_Exercise:_ Lines before the one containing "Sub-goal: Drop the" are not copied; that line and every one after it, through the end of the material below, are printed exactly, without pictures.
(Beginning of Recorded data)
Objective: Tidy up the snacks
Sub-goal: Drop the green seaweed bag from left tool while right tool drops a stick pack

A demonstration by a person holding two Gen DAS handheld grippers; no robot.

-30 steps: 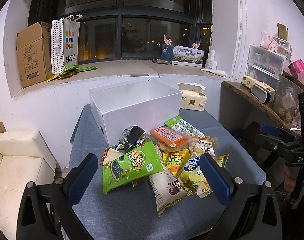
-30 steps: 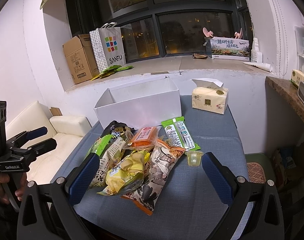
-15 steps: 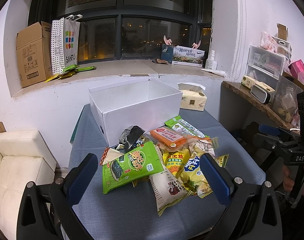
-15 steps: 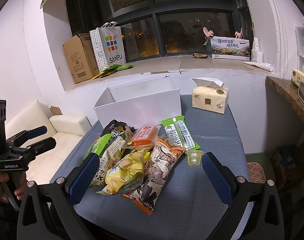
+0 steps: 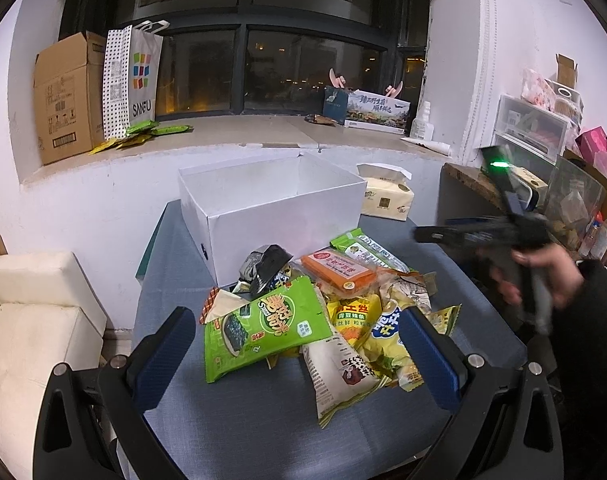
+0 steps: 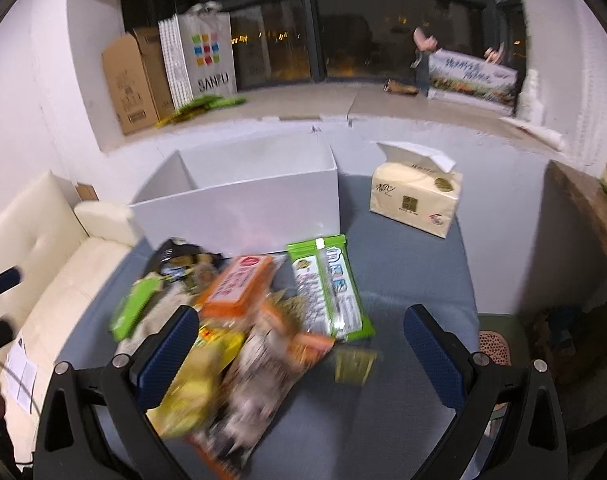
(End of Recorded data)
_Exercise answer:_
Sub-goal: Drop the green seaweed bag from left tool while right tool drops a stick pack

A demonstration by a person holding two Gen DAS handheld grippers; no robot.

-30 steps: 
-30 steps: 
-15 steps: 
-15 steps: 
+0 steps: 
+0 steps: 

The required answer is now complete.